Et bien oui, j’invente des choses à ce moment-là. Si le jeûne se brise à 20h, je vais partir à 19h dérouler un peu, histoire de dégourdir les jambes… Ensuite je rompt le jeune, je passe un peu de temps en famille et à 11h – minuit, je pars faire une séance un peu plus longue sur la plage (ndlr, la plage de Dunkerque) ! J’ai la chance d’habiter dans une ville où la plage reste éclairée la nuit, alors je profite (rires). Disons que ces deux footings remplacent les deux séances que je fais quotidiennement le reste de l’année : une légère le matin, une intensive l’après-midi. Durant cette période je pousse moins c’est tout… Il est très compliqué d’atteindre son pic de forme mais il est très facile de perdre. Alors cette rythmique me permet de maintenir un bon niveau de forme.

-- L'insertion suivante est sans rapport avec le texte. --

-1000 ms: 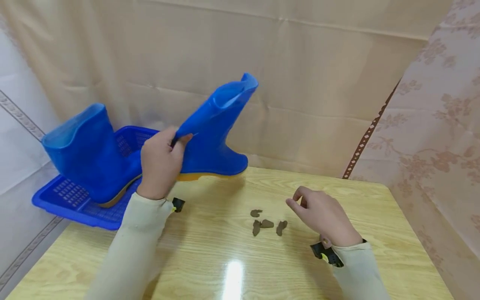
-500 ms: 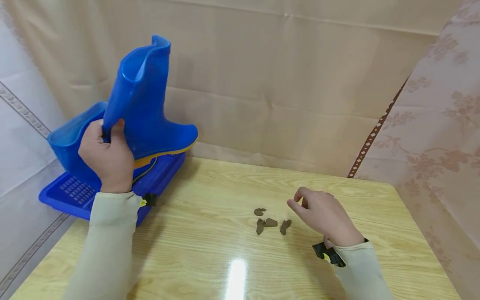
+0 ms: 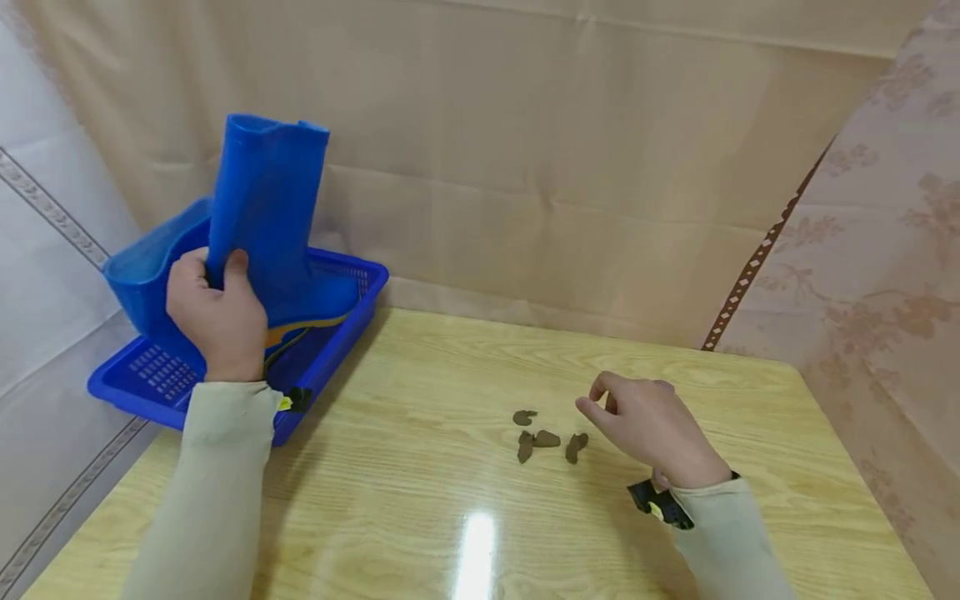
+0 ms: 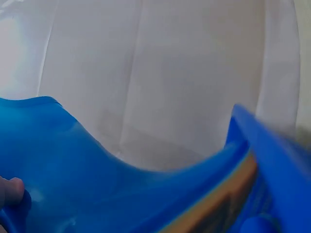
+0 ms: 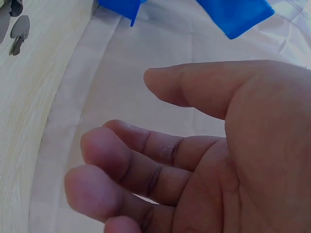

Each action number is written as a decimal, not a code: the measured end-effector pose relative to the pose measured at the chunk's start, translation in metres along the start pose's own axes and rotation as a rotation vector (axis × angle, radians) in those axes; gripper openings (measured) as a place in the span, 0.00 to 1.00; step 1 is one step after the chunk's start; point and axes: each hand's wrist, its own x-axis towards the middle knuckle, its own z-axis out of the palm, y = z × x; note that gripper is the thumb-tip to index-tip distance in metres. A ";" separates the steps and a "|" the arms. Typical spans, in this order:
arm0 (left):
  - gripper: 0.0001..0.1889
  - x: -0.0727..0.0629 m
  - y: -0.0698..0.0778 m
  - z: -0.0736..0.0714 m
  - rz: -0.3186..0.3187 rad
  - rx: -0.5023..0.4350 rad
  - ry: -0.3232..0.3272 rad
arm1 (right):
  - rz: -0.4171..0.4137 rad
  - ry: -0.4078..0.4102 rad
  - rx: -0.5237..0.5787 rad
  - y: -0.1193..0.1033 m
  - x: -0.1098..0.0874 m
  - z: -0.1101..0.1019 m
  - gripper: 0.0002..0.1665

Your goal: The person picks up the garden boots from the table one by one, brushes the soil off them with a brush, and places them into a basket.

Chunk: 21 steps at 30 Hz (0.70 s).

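My left hand grips a blue rain boot by the back of its shaft, thumb on the near side. The boot's toe reaches down inside the rim of the blue plastic basket, its yellow-edged sole showing in the left wrist view. Behind the hand a second blue rain boot leans in the basket's left part, partly hidden. Over the right side of the table, my right hand hovers with loosely curled fingers and holds nothing; in the right wrist view the thumb stands apart from the fingers.
Several small brown flat pieces lie on the wooden table, just left of the right hand. A beige cloth hangs behind the table, and a floral cloth hangs on the right.
My left hand has carried the boot leftward from over the table to the basket, then lowered it in, turning the shaft more upright. My right hand has stayed nearly still.
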 end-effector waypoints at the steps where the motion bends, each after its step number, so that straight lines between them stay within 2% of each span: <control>1: 0.13 -0.001 -0.001 0.002 -0.026 0.012 -0.023 | -0.003 0.000 -0.002 0.000 0.000 0.000 0.14; 3: 0.13 -0.001 -0.003 0.006 -0.058 0.032 -0.061 | -0.007 -0.002 -0.008 0.001 0.000 0.001 0.14; 6: 0.16 -0.002 -0.005 0.012 -0.064 0.070 -0.124 | -0.008 -0.007 -0.006 0.001 0.000 0.000 0.15; 10: 0.20 -0.003 -0.008 0.017 -0.103 0.127 -0.261 | -0.012 -0.017 -0.009 0.003 0.001 0.000 0.16; 12: 0.22 -0.003 -0.007 0.017 -0.131 0.168 -0.303 | -0.014 -0.020 -0.011 0.003 0.002 0.000 0.16; 14: 0.24 -0.002 -0.007 0.015 -0.129 0.202 -0.290 | -0.009 -0.028 -0.006 0.002 0.002 0.000 0.17; 16: 0.28 -0.001 -0.006 0.013 -0.102 0.227 -0.226 | 0.000 -0.041 0.010 0.001 0.002 0.000 0.17; 19: 0.32 -0.003 -0.005 0.011 -0.001 0.233 -0.093 | 0.023 -0.074 0.047 0.000 0.002 0.000 0.19; 21: 0.34 -0.007 -0.004 0.012 0.089 0.217 -0.012 | 0.035 -0.091 0.062 0.000 0.002 0.001 0.20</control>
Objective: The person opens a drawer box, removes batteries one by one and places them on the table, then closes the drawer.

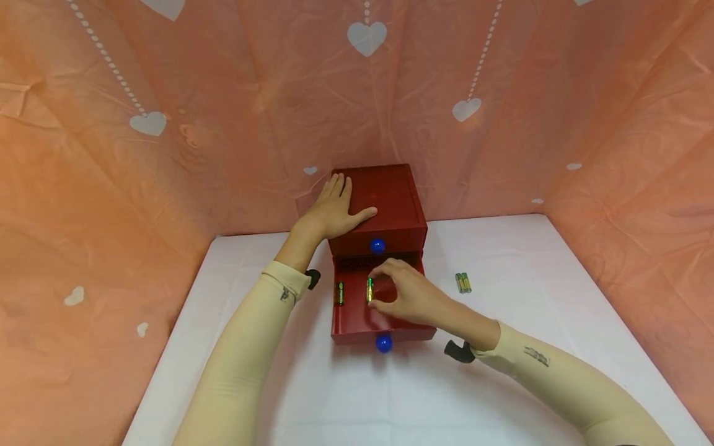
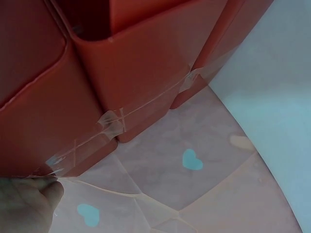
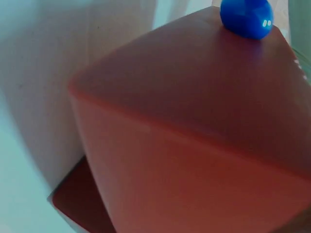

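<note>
Two spare batteries (image 1: 463, 282) are lying on the white table (image 1: 530, 260), right of the red box (image 1: 390, 198), with nothing blocking them. Peach heart-print sheeting (image 1: 167, 124) is walling the space. Left hand (image 1: 334, 209) is pressing flat on the smooth box top; right hand (image 1: 404, 293) is pinching a battery (image 1: 369, 289) inside the open lower drawer (image 1: 357, 325), beside another battery (image 1: 339, 293). Round blue knobs (image 1: 383, 343) are glinting.
</note>
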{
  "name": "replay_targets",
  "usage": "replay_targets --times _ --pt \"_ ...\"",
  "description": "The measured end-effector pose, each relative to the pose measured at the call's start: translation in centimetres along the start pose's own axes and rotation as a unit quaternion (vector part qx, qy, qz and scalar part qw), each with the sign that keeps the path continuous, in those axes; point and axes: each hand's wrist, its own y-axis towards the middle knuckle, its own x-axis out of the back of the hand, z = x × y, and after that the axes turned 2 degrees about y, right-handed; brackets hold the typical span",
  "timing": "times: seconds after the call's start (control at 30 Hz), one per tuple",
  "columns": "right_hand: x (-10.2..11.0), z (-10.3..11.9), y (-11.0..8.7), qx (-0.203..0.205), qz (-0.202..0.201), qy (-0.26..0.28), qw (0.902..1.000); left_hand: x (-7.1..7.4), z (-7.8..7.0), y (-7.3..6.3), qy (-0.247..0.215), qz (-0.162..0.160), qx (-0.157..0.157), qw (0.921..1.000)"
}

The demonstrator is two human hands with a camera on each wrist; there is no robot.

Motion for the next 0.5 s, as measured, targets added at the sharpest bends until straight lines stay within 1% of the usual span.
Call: replay_targets --times 0.2,0.37,0.5 --pt "1.2 -0.6 -1.0 0.008 -0.027 0.007 0.9996 -0.1 0.0 0.1 0.002 -0.003 -0.002 1.0000" --pt "2.1 -1.1 -1.8 0.004 -0.047 0.018 0.9987 -0.1 0.1 0.2 0.008 -0.003 -0.003 1.0000" --pt "2.6 -1.4 -2.4 0.004 -0.055 0.025 0.9982 -0.1 0.1 0.2 0.010 -0.002 -0.002 0.9999"
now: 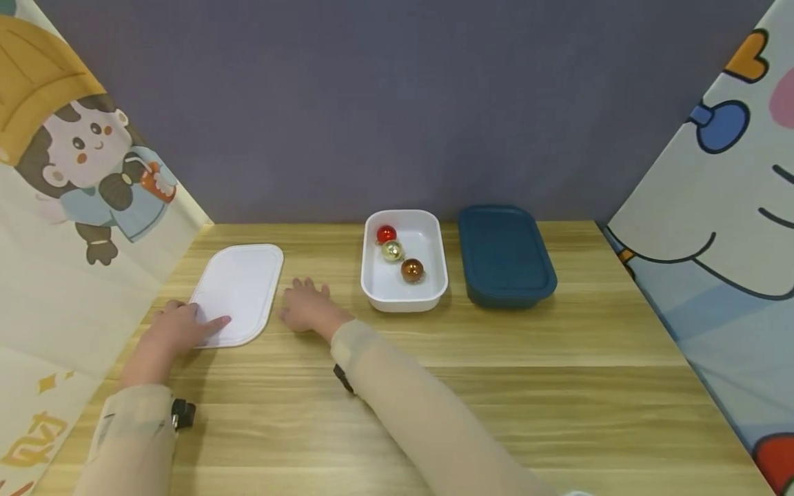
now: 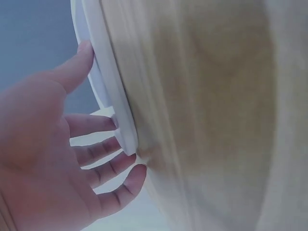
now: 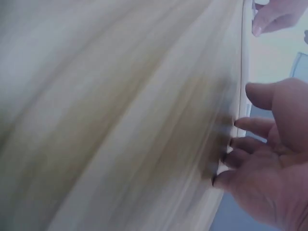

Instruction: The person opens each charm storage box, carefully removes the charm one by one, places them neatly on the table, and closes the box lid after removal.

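A flat white lid [image 1: 238, 293] with rounded corners lies on the wooden table at the left. My left hand [image 1: 180, 325] is at its near left corner. In the left wrist view the thumb reaches the edge of the lid [image 2: 107, 62], and the spread fingers [image 2: 98, 151] touch around its corner. On the lid's other side, my right hand [image 1: 310, 308] rests with loosely bent fingers spread, tips down on the table. The right wrist view shows nothing between this hand's thumb and fingers [image 3: 252, 126].
Right of the right hand stands an open white container [image 1: 434, 258] holding a red bauble [image 1: 386, 235], a gold bauble [image 1: 392, 251] and a brown bauble [image 1: 412, 270]. Farther right is a dark teal lidded container [image 1: 509, 255]. A grey panel [image 1: 397, 110] closes off the back.
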A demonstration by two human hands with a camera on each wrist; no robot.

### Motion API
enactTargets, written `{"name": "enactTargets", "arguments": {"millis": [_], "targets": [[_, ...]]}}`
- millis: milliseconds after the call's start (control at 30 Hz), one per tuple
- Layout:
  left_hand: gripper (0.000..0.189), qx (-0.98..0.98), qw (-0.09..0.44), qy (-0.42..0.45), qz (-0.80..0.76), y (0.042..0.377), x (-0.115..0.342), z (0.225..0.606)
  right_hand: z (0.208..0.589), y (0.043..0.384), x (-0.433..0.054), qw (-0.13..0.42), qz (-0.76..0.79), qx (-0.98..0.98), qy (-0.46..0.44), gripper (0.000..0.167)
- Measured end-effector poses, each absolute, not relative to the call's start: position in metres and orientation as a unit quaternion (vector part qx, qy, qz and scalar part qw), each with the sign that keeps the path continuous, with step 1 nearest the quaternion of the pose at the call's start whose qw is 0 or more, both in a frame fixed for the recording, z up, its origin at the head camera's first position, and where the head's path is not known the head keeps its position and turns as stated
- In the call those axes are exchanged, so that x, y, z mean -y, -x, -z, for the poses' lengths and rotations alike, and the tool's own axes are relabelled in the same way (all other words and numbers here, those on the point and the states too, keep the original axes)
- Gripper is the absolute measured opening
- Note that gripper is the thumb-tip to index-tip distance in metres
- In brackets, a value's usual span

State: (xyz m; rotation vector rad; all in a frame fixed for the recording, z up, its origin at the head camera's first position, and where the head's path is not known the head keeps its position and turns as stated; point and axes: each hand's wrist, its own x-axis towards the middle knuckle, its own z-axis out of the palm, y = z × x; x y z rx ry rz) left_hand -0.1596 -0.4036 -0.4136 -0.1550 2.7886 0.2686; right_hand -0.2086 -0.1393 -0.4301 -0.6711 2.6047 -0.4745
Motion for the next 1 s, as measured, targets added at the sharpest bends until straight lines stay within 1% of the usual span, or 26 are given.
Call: {"name": "enactTargets", "arguments": {"millis": [100,233,300,367,533,700,800,867,1000], "targets": [[0.11,-0.978,0.176,0.058,-0.095,0.162,0.402,0.411,0.431,0.208,0.129,0.207,0.163,-0.932,0.249,0.059],[0.109,-0.974,0.191,0.073,-0.101,0.163,0.394,0.403,0.428,0.198,0.119,0.214,0.158,-0.934,0.238,0.063],[0.11,-0.973,0.192,0.078,-0.1,0.163,0.386,0.397,0.425,0.19,0.115,0.225,0.159,-0.934,0.226,0.066],[0.107,-0.975,0.185,0.08,-0.097,0.163,0.374,0.392,0.422,0.181,0.111,0.222,0.157,-0.937,0.221,0.066],[0.098,-0.983,0.144,0.053,-0.103,0.163,0.33,0.384,0.423,0.159,0.097,0.209,0.137,-0.944,0.216,0.066],[0.093,-0.981,0.128,0.021,-0.146,0.16,0.28,0.376,0.424,0.139,0.079,0.206,0.128,-0.944,0.223,0.07],[0.09,-0.978,0.122,0.002,-0.167,0.157,0.253,0.374,0.42,0.13,0.061,0.223,0.139,-0.935,0.239,0.07],[0.087,-0.977,0.114,-0.009,-0.18,0.156,0.236,0.374,0.416,0.126,0.046,0.25,0.164,-0.922,0.248,0.07],[0.079,-0.973,0.094,-0.034,-0.207,0.154,0.202,0.376,0.412,0.124,0.01,0.282,0.229,-0.889,0.28,0.068]]}}
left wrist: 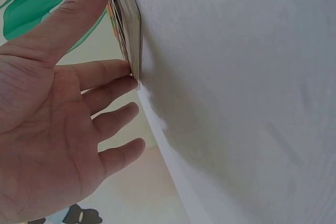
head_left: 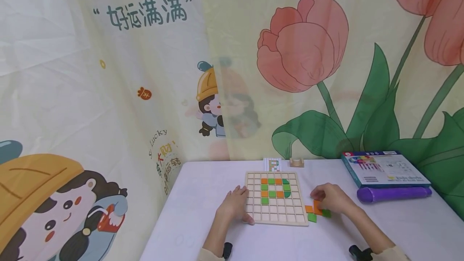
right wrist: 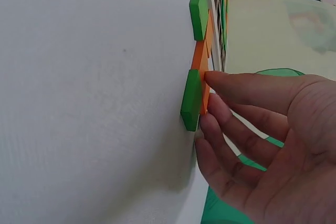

| On sent que tu le vis bien en tout cas…

J’arrive à jongler entre l’aspect religieux et sportif. Quand je reprends un rythme normal, je suis tout de suite au niveau, je ne ressens pas de faiblesse après cette période. D’autant que je le répète c’est un mois qui spirituellement donne beaucoup de forces. C’est important pour moi.